> **Your instructions**: Pictures in the data should be dropped; transcribe exactly the lines from the one that has "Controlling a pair" through the one that has "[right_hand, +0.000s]".

> **Records supplied**:
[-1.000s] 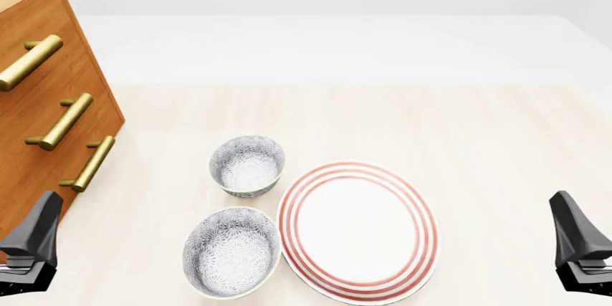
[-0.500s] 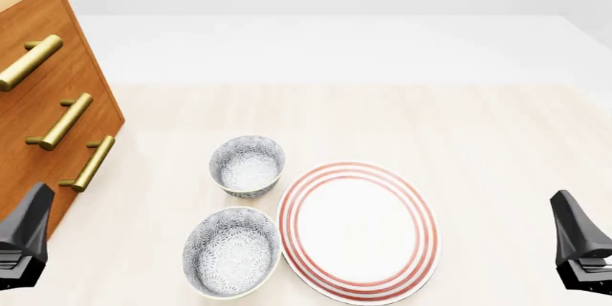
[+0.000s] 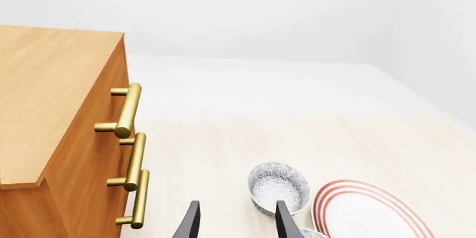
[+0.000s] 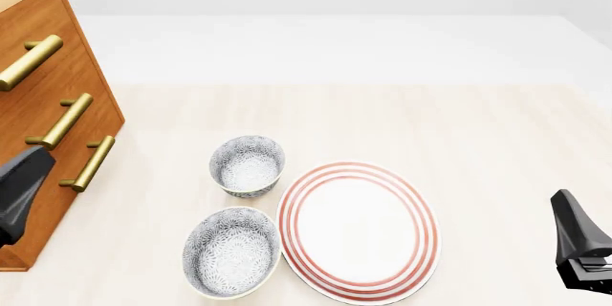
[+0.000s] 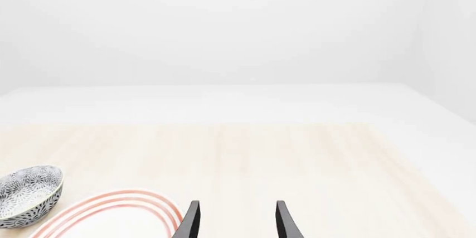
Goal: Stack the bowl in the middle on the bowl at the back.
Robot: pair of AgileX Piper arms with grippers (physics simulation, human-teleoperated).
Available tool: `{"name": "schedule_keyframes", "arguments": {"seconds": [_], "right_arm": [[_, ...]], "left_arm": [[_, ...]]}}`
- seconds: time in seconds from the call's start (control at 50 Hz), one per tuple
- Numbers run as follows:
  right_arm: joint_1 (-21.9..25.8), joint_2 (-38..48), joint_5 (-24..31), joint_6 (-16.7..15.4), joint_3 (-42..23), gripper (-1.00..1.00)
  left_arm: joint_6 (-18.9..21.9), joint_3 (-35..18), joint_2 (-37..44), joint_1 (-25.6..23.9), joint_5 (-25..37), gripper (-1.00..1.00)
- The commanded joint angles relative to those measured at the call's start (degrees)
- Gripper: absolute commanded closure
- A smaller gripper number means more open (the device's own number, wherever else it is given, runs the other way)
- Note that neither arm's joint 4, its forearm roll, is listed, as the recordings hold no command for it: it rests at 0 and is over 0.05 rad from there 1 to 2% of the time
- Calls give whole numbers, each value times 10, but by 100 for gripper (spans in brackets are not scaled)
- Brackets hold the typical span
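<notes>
The bowl in the middle, grey-and-white speckled with a cream rim, is seen in the front view resting on the table, just beside the near-left edge of the red-ringed plate; it lies to the right of the left gripper and well to the left of the right gripper, and is touched by neither; only a sliver of it shows in the left wrist view, at the frame edge beside one fingertip; the bowl at the back, narrower and deeper with the same pattern, stands just beyond it, farther from both grippers, and is seen ahead of the left gripper in that wrist view; the left gripper is held spread with nothing between its fingers, in front of the wooden drawer unit with brass handles; the right gripper is likewise parted and empty, above the bare table, with the plate and one bowl off to its left
</notes>
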Motion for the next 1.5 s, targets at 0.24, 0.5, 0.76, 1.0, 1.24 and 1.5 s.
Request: {"name": "schedule_keyframes", "arguments": {"seconds": [0.24,0.5,0.76,1.0,1.24,1.5], "right_arm": [[0,1,0,3,0,-100],[0,5,-4,3,0,-100],[0,8,-6,3,0,-100],[0,10,-8,4,1,-100],[0,12,-10,4,1,-100],[0,10,-9,4,1,-100]], "left_arm": [[-121,-116,190,-108,102,-100],[-184,-104,246,-150,107,-100],[-212,-56,262,-163,77,-100],[-222,-11,274,-155,46,-100],[-223,19,288,-156,21,-100],[-229,65,314,-152,-32,-100]]}}
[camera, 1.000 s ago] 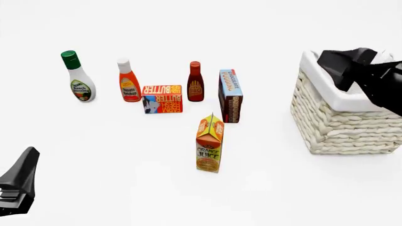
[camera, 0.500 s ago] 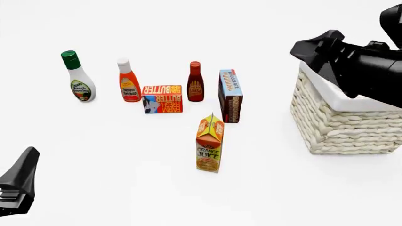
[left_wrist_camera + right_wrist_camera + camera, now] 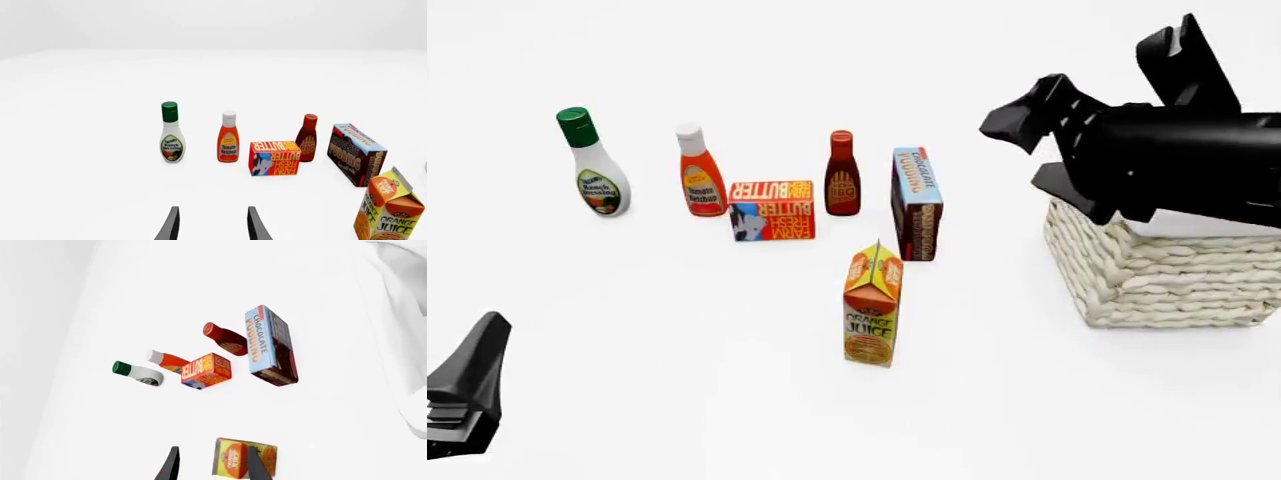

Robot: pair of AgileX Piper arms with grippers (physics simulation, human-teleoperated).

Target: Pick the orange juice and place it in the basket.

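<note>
The orange juice carton stands upright near the middle of the table, in front of the other groceries. It also shows in the left wrist view and in the right wrist view. The basket sits at the right, partly covered by my right arm. My right gripper hovers high, just left of the basket's rim, open and empty, well above and right of the carton. My left gripper rests low at the front left, far from the carton, its fingers apart with nothing between them.
Behind the carton stand a chocolate pudding box, a dark sauce bottle, a flat butter box, a ketchup bottle and a green-capped ranch bottle.
My right arm has swung left from over the basket toward the groceries, and its fingers now stick out past the basket's left rim. The left arm and all groceries have stayed put.
</note>
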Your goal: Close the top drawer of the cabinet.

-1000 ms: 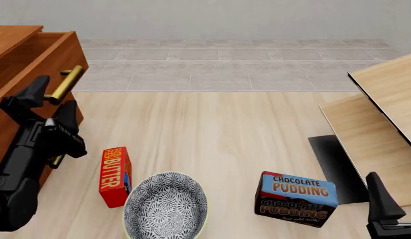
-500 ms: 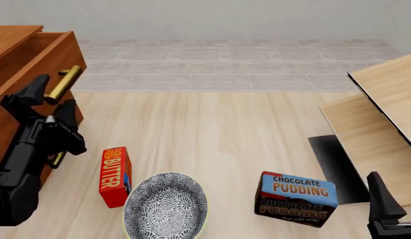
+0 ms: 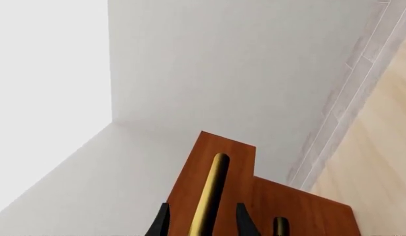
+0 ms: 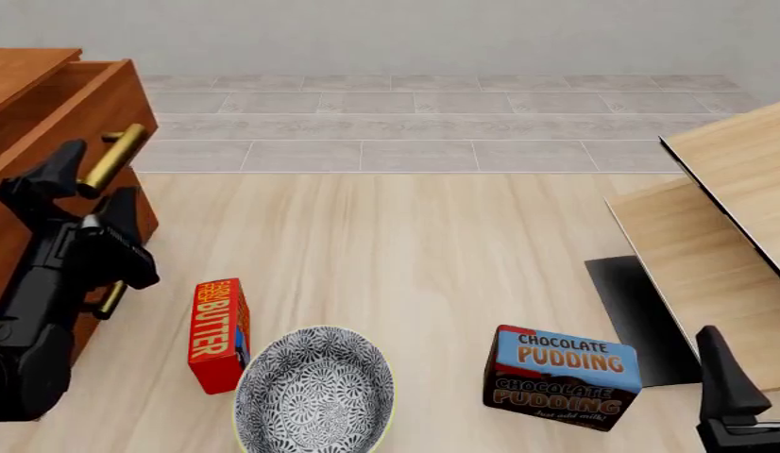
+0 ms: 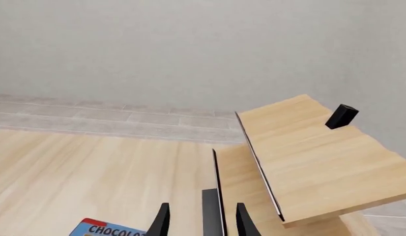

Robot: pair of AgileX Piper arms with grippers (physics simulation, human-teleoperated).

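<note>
The pale wooden bench (image 4: 403, 255) holds the cabinet (image 4: 19, 85) at its far left. The top drawer (image 4: 81, 99) sticks out a bit. The left gripper (image 4: 94, 203) is spread wide around the drawer's gold handle (image 4: 117, 154). The right gripper (image 5: 200, 219) waits low on the right, spread open and holding nothing.

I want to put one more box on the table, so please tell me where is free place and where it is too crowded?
The broad middle is bare, between the cabinet and the pale wooden panels, beyond the butter box, bowl and pudding box. A smaller gap lies between the bowl and pudding box. The near-left is crowded: the left gripper sits at the top drawer.
</note>
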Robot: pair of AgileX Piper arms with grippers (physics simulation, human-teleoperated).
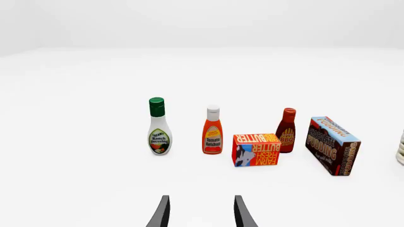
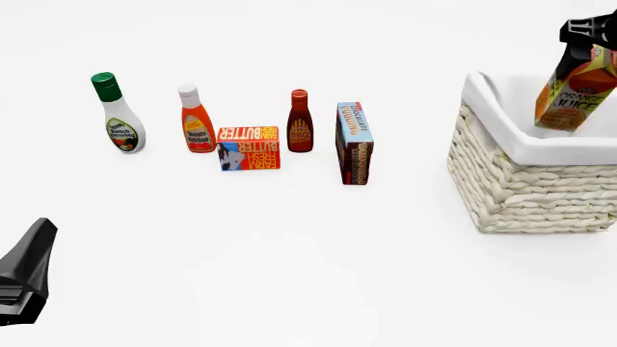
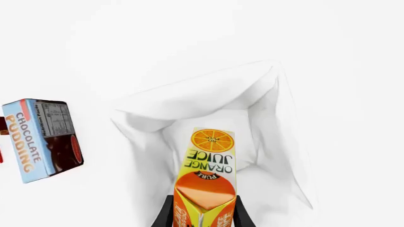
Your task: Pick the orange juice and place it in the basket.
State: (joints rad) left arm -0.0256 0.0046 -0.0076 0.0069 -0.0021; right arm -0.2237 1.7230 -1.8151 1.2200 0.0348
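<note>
At the upper right of the front view, the right gripper (image 2: 584, 37) is clamped on the top of the tall orange-and-yellow orange juice carton (image 2: 576, 90), holding it tilted above the opening of the cream-white woven wicker basket (image 2: 530, 184) with white cloth lining. The left gripper (image 1: 200, 212), at lower left, has its 2 fingers spread and holds nothing.

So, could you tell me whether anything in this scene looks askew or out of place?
Only the tall orange-and-yellow juice carton: it hangs tilted in the right gripper above the cream wicker basket. The table items stand tidy.
</note>
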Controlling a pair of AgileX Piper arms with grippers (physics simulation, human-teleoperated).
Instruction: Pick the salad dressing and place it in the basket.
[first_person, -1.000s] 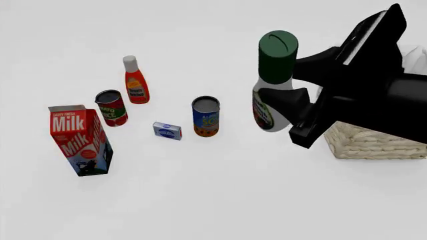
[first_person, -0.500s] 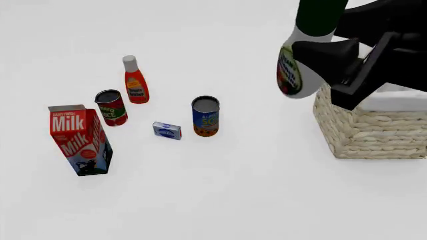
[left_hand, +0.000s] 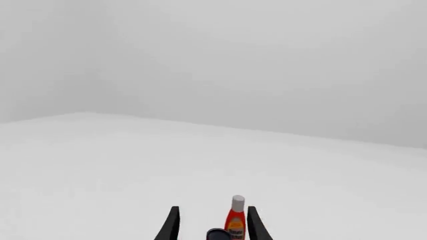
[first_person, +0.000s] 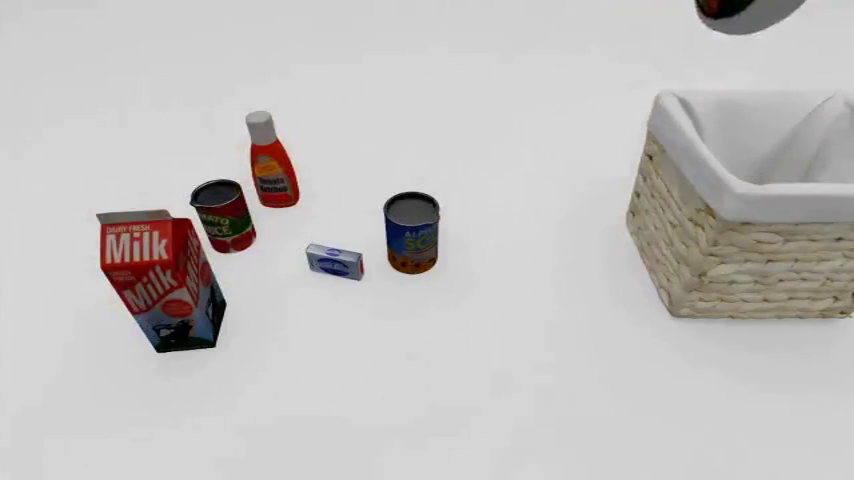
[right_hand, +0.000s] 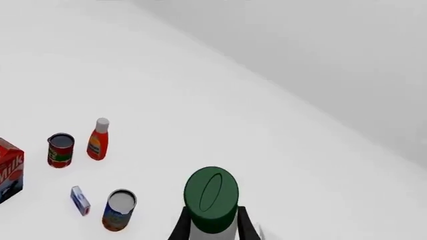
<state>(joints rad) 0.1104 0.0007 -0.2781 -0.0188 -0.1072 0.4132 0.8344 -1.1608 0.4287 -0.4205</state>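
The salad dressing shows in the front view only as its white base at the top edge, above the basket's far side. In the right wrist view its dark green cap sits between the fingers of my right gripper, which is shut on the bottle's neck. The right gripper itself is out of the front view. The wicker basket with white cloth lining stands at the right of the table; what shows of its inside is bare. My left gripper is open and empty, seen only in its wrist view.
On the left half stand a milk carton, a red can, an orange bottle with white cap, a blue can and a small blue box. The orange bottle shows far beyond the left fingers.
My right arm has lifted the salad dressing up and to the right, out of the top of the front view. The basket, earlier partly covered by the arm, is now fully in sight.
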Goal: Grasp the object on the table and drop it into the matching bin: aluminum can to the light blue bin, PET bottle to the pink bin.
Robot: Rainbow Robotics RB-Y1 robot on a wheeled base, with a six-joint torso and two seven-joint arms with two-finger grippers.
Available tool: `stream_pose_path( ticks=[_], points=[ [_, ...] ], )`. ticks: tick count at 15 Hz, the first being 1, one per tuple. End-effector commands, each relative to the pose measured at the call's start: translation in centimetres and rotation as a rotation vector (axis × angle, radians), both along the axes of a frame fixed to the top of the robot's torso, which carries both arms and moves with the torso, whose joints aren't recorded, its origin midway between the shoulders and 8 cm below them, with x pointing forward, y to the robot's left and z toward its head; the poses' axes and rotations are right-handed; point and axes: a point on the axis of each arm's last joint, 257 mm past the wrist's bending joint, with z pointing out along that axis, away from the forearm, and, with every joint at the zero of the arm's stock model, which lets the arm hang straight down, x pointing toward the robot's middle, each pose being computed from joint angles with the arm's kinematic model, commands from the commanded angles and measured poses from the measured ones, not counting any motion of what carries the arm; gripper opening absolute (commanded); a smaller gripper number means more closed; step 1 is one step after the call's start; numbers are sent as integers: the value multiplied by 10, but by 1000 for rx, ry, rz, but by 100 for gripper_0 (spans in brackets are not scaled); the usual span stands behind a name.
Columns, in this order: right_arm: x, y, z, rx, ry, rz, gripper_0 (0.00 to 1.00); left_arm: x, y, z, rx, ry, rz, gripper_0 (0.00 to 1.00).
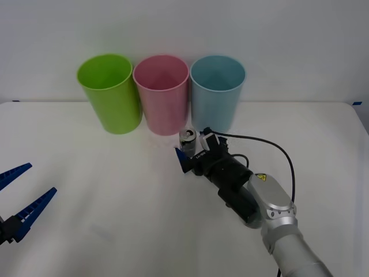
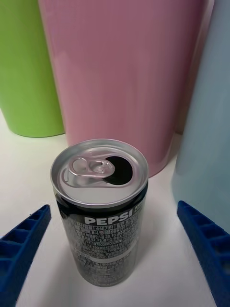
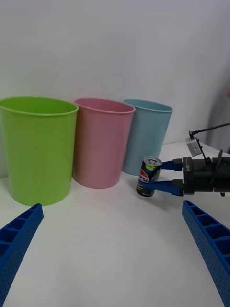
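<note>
Right claw (image 1: 189,151) is sitting spread around the upright small silver-topped dark aluminium can (image 2: 100,211), just before the tall pink plastic bin (image 1: 161,92); left claw (image 1: 17,199), spread, is idling far off.

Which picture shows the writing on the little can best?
The right wrist view: the aluminum can stands close up, its Pepsi print readable. The front view shows mostly its top; the left wrist view shows it small and far off.

A lime green bin (image 1: 108,92) stands beside the other bins.
</note>
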Motion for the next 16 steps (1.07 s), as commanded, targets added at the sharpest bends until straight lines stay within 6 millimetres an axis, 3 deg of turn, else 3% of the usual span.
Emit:
stream_pose_path(
  ticks=[1, 11, 16],
  points=[
    [0, -1, -3, 1, 9, -7, 0, 0, 0, 0, 0, 0, 0, 100],
    [-4, 9, -3, 23, 16, 21, 0, 0, 0, 0, 0, 0, 0, 100],
    [-19, 20, 21, 116, -15, 75, 0, 0, 0, 0, 0, 0, 0, 100]
  ],
)
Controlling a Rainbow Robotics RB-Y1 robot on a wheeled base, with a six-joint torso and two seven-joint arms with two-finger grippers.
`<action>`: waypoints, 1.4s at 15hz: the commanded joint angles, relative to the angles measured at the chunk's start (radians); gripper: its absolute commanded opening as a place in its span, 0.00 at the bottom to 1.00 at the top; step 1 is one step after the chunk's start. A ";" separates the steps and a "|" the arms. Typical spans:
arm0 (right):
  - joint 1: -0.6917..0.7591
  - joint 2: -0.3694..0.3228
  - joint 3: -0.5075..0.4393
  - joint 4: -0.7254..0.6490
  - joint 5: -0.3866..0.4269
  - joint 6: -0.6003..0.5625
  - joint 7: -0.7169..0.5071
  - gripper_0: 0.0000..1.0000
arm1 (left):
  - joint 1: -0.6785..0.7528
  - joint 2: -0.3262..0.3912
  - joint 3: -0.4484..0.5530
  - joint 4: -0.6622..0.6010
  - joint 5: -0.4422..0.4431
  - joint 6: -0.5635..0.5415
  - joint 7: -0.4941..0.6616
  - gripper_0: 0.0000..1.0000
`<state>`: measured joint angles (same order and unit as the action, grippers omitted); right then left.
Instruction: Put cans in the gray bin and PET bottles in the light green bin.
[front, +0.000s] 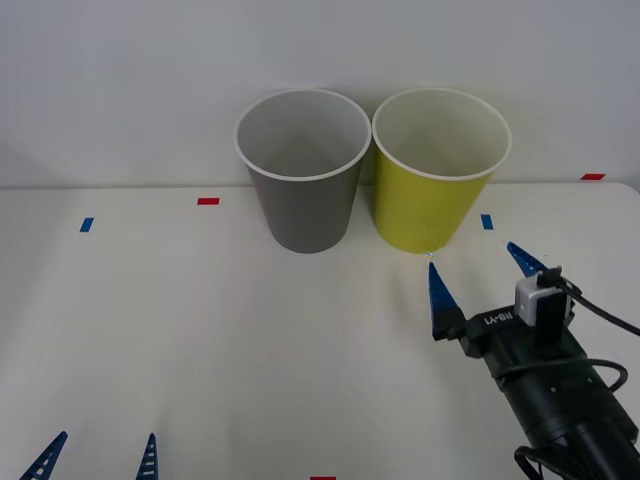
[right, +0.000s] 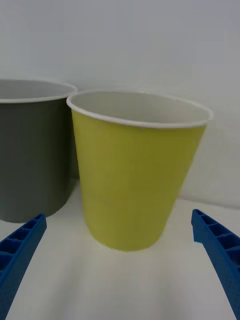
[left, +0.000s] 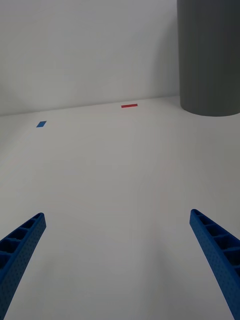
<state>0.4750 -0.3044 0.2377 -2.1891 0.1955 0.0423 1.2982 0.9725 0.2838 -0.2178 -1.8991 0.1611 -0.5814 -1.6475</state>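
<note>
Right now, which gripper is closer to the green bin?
The right. The right gripper is open just in front of the green bin; the left gripper is open at the table's near edge, far off to the left.

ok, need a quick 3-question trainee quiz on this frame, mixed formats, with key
1. True or false: the right gripper has its fingers shut on a can.
2. Multiple choice: which bin stands directly ahead of the right gripper? A) the gray bin B) the light green bin C) neither
3. Fill in: the left gripper sits low at the table's near edge on the robot's left, with its fingers ____.

Key: 1 false, its fingers are spread and hold nothing; 2 B; 3 open.
</note>
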 joint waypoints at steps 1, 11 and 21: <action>0.128 0.044 -0.001 0.003 0.035 -0.064 0.006 1.00 | 0.000 0.000 0.000 0.000 0.000 0.000 0.000 1.00; 0.307 -0.013 -0.057 0.207 -0.130 -0.483 0.029 1.00 | 0.000 0.000 0.000 0.000 0.000 0.000 0.000 1.00; 0.504 -0.025 -0.028 0.224 -0.212 -0.602 0.190 1.00 | 0.000 0.000 0.000 0.000 0.000 0.000 0.000 1.00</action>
<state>0.9619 -0.3296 0.2024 -1.9645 -0.0122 -0.5555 1.4850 0.9725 0.2838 -0.2178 -1.8990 0.1611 -0.5814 -1.6475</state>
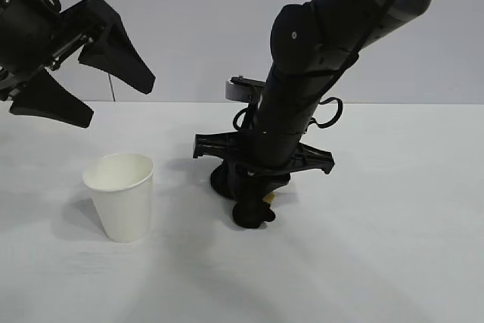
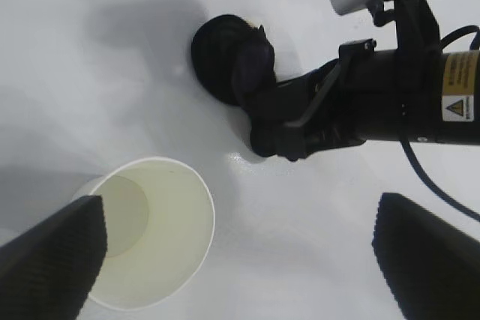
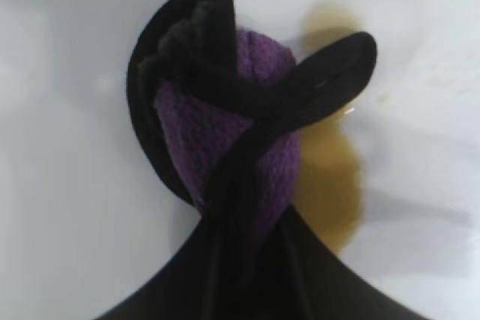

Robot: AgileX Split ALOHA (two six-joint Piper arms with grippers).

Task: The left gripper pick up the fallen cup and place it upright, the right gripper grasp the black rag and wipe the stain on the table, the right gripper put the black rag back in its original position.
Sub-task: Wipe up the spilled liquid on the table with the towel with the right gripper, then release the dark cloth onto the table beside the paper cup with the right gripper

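Cup (image 1: 121, 194) is standing upright on the white tabletop (image 1: 393, 247), left of the right arm. Left tool (image 1: 72, 85) hangs above it with fingers spread wide, holding nothing. Right tool (image 1: 246, 198) is down on the tabletop, clamped on the black rag (image 3: 225, 140) (purple patches showing), pressed right against the yellowish stain (image 3: 330, 185). The arm blocks most of the puddle from outside.

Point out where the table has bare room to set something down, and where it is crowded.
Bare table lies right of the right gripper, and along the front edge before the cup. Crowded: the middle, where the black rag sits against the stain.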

> **Problem solution**:
Controlling a pair of AgileX Piper arms with grippers (physics simulation, human-teleoperated).
Instruction: Pick the salad dressing and place it in the basket.
[first_person, -1.000s] 
[first_person, -0.500s] 
[left_hand, +0.000s] 
[first_person, +0.000s] 
[right_hand, +0.000s] 

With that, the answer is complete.